1. What are the global trends in the area of trusts?
The change to 'onshore' trusts in jurisdictions which are not labelled 'black' or 'grey'. The trend is to move from 'offshore', non-tax-compliant structures to tax reporting with effective estate planning.
2. What do you think about the increasing use of foundations?
This trend is developing fast and covers multiple jurisdictions. The aim is to find and use a simplified trust entity. It has some advantages, but one important disadvantage: there is very little case law to rely on in resolving unexpected situations or events which may not be included in the statutes. On the other hand, the legislation of the specific jurisdiction will provide guidelines for establishing and operating the foundation.
3. Are there any novel ways of using trusts?
The traditional uses of trusts are estate planning and generation-skipping arrangements for families, charitable institutions and so on. In the past decade, we could see a trend towards commercial uses of trusts, the use of private trust companies, asset protection trusts and the combined use of trusts and foundations.
4. What issues do you think trust practitioners need to be particularly alive to at the moment?
Stringent know-your-customer rules, exposure of trustees to liability for tax reporting, involvement in disclosure proceedings of undeclared funds and liability for breach of obligations under anti-money laundering laws and regulations.
5. What is the liability of trustees for tax reporting on trust income when the settlor resides in a country where trusts are taxed on worldwide income?

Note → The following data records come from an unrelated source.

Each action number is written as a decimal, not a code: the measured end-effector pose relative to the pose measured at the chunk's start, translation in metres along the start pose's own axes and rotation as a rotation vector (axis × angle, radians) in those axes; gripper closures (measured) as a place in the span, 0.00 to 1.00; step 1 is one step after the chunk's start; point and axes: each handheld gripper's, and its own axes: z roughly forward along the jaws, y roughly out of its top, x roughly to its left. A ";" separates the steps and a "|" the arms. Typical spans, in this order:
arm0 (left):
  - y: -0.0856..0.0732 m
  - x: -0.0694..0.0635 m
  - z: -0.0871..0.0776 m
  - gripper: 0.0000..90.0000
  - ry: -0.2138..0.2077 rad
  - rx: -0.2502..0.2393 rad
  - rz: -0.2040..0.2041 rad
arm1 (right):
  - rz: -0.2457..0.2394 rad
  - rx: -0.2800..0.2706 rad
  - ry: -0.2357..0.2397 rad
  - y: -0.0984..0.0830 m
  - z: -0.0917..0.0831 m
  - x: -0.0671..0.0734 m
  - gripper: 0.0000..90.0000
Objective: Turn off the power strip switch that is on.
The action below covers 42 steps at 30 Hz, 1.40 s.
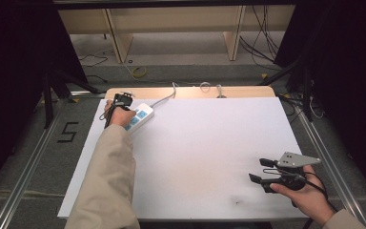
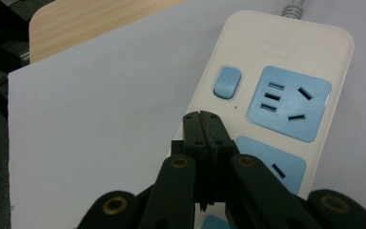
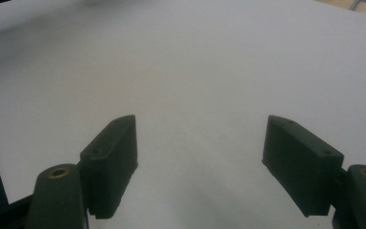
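A white power strip (image 1: pixel 140 116) with blue sockets lies at the far left of the white table top (image 1: pixel 195 152). In the left gripper view the strip (image 2: pixel 286 71) shows a blue switch button (image 2: pixel 227 82) and blue sockets (image 2: pixel 293 102). My left gripper (image 2: pixel 202 117) is shut with nothing between its jaws, and its tip hovers just short of the button. In the high view the left gripper (image 1: pixel 120 101) sits over the strip's left end. My right gripper (image 1: pixel 262 169) rests open above the table's near right corner, and its jaws (image 3: pixel 200 157) stand wide apart over bare white surface.
A grey cable (image 1: pixel 164 98) runs from the strip to the table's far wooden edge (image 1: pixel 190 91). Past the table stand wooden shelving legs (image 1: pixel 119 38) and loose floor cables (image 1: pixel 262 43). Metal rails (image 1: pixel 24 167) flank the table on both sides.
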 end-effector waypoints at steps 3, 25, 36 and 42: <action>0.000 0.000 0.000 1.00 0.000 0.000 0.006 | 0.001 0.001 -0.001 0.000 0.000 0.000 0.31; 0.000 -0.001 0.000 1.00 0.010 0.002 0.002 | 0.006 -0.009 -0.001 0.001 -0.001 0.000 0.31; 0.000 -0.002 -0.001 1.00 0.008 0.003 0.013 | 0.003 -0.008 -0.001 0.001 -0.001 0.000 0.31; -0.001 -0.002 -0.001 1.00 0.008 0.001 0.016 | 0.001 -0.010 0.000 0.001 -0.001 0.000 0.31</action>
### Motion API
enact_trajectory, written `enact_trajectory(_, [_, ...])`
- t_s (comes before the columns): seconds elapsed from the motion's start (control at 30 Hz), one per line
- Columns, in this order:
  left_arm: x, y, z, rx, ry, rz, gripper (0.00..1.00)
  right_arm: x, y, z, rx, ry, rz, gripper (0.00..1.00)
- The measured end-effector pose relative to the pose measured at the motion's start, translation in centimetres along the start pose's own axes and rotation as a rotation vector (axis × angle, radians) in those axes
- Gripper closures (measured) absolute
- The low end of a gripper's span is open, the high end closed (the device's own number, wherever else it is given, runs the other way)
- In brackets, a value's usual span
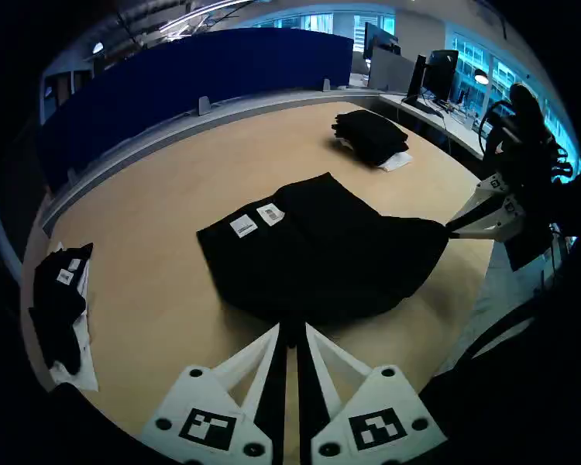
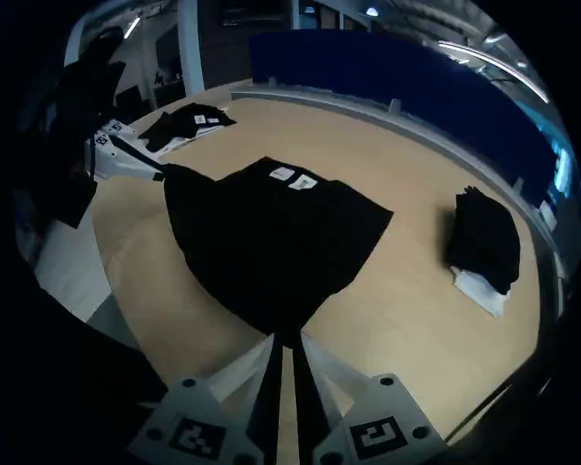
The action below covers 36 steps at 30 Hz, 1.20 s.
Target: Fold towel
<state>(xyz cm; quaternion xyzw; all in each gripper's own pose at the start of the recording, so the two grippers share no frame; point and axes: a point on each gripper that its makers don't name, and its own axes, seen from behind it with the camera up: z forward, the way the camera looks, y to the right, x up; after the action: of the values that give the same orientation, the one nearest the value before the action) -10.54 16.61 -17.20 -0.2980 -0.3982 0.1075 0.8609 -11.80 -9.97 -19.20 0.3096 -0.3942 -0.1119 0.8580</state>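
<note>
Right up close in the left gripper view: left tongs (image 1: 294,329), pressed together on the near edge of the black towel (image 1: 321,248). Likewise in the right gripper view: right tongs (image 2: 287,339), pinching another corner of it. Between the two, towel spread across the middle of the tan bench (image 1: 174,194), pinched corners raised, two white tags (image 1: 256,219) on top. Farther off, a loose dark pile (image 1: 62,298) at one side and a folded black stack (image 1: 372,136) beyond. At the back, a blue partition (image 1: 197,70).
</note>
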Motion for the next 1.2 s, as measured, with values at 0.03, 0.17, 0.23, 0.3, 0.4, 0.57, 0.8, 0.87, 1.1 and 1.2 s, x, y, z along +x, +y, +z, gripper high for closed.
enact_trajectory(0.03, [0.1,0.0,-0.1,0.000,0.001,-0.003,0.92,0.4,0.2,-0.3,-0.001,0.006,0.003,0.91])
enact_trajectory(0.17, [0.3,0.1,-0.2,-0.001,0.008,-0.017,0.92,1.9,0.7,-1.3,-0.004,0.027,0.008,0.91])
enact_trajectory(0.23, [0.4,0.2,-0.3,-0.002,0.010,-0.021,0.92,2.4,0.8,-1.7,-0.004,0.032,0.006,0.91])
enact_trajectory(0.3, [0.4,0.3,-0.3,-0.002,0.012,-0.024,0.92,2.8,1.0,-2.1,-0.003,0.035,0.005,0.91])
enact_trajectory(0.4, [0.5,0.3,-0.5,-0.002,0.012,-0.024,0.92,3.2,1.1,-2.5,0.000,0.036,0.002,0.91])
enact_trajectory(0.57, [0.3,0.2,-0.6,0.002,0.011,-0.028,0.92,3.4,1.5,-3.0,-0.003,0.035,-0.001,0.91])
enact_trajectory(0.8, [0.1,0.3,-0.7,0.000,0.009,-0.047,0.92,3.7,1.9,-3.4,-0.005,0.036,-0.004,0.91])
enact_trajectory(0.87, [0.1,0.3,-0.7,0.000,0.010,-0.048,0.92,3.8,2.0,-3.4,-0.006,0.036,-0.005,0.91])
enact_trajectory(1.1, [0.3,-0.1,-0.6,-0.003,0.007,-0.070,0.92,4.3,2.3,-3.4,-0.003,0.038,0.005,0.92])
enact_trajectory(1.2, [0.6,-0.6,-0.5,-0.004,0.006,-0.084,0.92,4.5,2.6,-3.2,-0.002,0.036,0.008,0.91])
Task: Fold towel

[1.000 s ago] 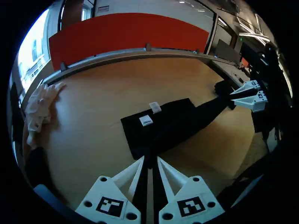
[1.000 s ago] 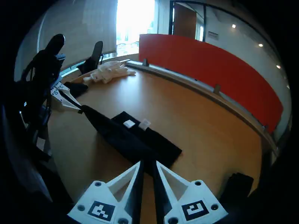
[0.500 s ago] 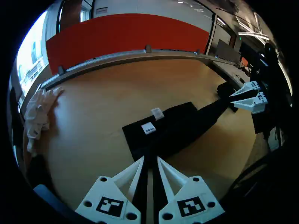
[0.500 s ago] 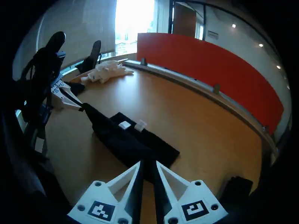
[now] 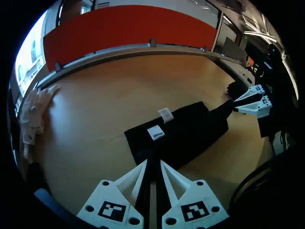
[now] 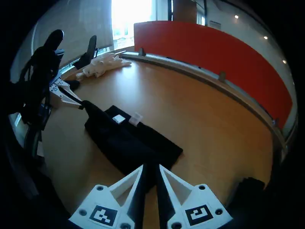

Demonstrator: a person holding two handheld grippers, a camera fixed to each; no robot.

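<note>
A black towel [image 5: 183, 131] with two white tags [image 5: 155, 132] lies partly flat on the wooden table [image 5: 106, 95]. My left gripper [image 5: 153, 163] is shut on its near corner at the bottom of the left gripper view. The right gripper [image 5: 234, 106] pinches the other corner at the right. In the right gripper view the towel [image 6: 126, 141] runs from my right gripper [image 6: 150, 167], shut on it, across to the left gripper [image 6: 80, 105] at the left. The held edge hangs just above the flat part.
A white cloth pile [image 6: 101, 63] lies at the table's far corner, also seen as white cloth [image 5: 32, 114]. A red partition [image 5: 126, 30] runs along the table's back edge. Dark folded fabric [image 5: 236, 88] sits by the right gripper. Office chairs [image 6: 89, 47] stand beyond the table.
Both grippers have carried the held towel edge forward and lower over the flat part. The strip between them now looks broader and slacker, no longer stretched thin.
</note>
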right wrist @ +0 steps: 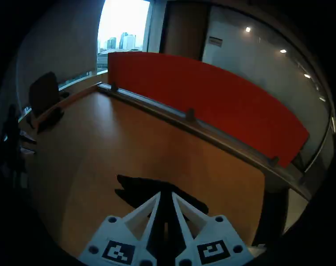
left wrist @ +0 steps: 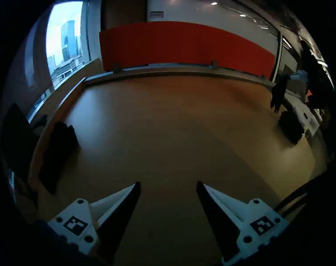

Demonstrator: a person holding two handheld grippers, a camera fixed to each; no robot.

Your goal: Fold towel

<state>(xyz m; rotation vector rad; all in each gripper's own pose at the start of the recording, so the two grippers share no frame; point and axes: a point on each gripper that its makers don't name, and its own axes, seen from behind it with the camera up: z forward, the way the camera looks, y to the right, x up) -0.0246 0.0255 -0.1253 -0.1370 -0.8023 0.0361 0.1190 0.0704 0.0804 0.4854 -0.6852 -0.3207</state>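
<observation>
Right gripper view: right gripper (right wrist: 166, 195) fingers tight on dark towel (right wrist: 137, 188); left gripper (left wrist: 168, 185) fingers wide apart.

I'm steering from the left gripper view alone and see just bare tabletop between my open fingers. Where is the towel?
Observer: A dark towel lies on the wooden table, seen in the right gripper view.
Operator: Where is the right hand-held gripper?
Observer: The right hand-held gripper sits with its tips at the towel's near edge.
Operator: Is it gripping?
Observer: It is nearly closed; whether it pinches cloth, I cannot tell.
</observation>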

Trustees of such trusts should obtain proper legal advice on this question. In some countries, such as Israel, the law places prime responsibility on the trustee for tax reporting on trust income. Some financial negative consequences may result from the non-reporting of trust income and the responsibility may lie on the trustee’s shoulders.
6. Will the trend of expanding exchange of information between governments have an impact on trust practitioners?
No doubt this is a new challenge for the providers of trust services. However, we need to keep in mind that trustees in certain jurisdictions are under a special regime of privilege of information and may be able to protect their clients, at least for the information stored in their practice.
7. What are the trends affecting serving US clients in private banking?
Switzerland, the EU member states and Israel are reluctant to accept US clients. In Switzerland, most of the large banks will not accept a US client, even if he reports his income and pays his taxes in the United States. In other countries, such as Israel, banks will refuse to purchase securities for US clients even if they are tax compliant.
8. What should a client do to become tax compliant when, for various reasons, he or his family keeps an undeclared bank account?
The answer will depend on the residential location of the client. Some countries have voluntary disclosure proceedings, such as the United States, the United Kingdom, Germany, Austria and Israel. Other countries, such as Italy, the United Kingdom, Austria and South Africa, have or have had amnesties, limited in time, during which a lump-sum payment can be made in order to become tax compliant.
7. How can a young legal practitioner break into the trustee profession?
Education, education, education!
Strangely enough, there are few academic institutions that run full programmes on trusts and estate planning. One of them is Manchester University.
The Society of Trust and Estate practitioners (STEP) runs a diploma course together with Central Law Training from the United Kingdom. The course is taught by distance learning, leading to the STEP diploma. At present, more than 4,000 students are taking the course in many countries, including the United Kingdom, Switzerland, Canada and Israel.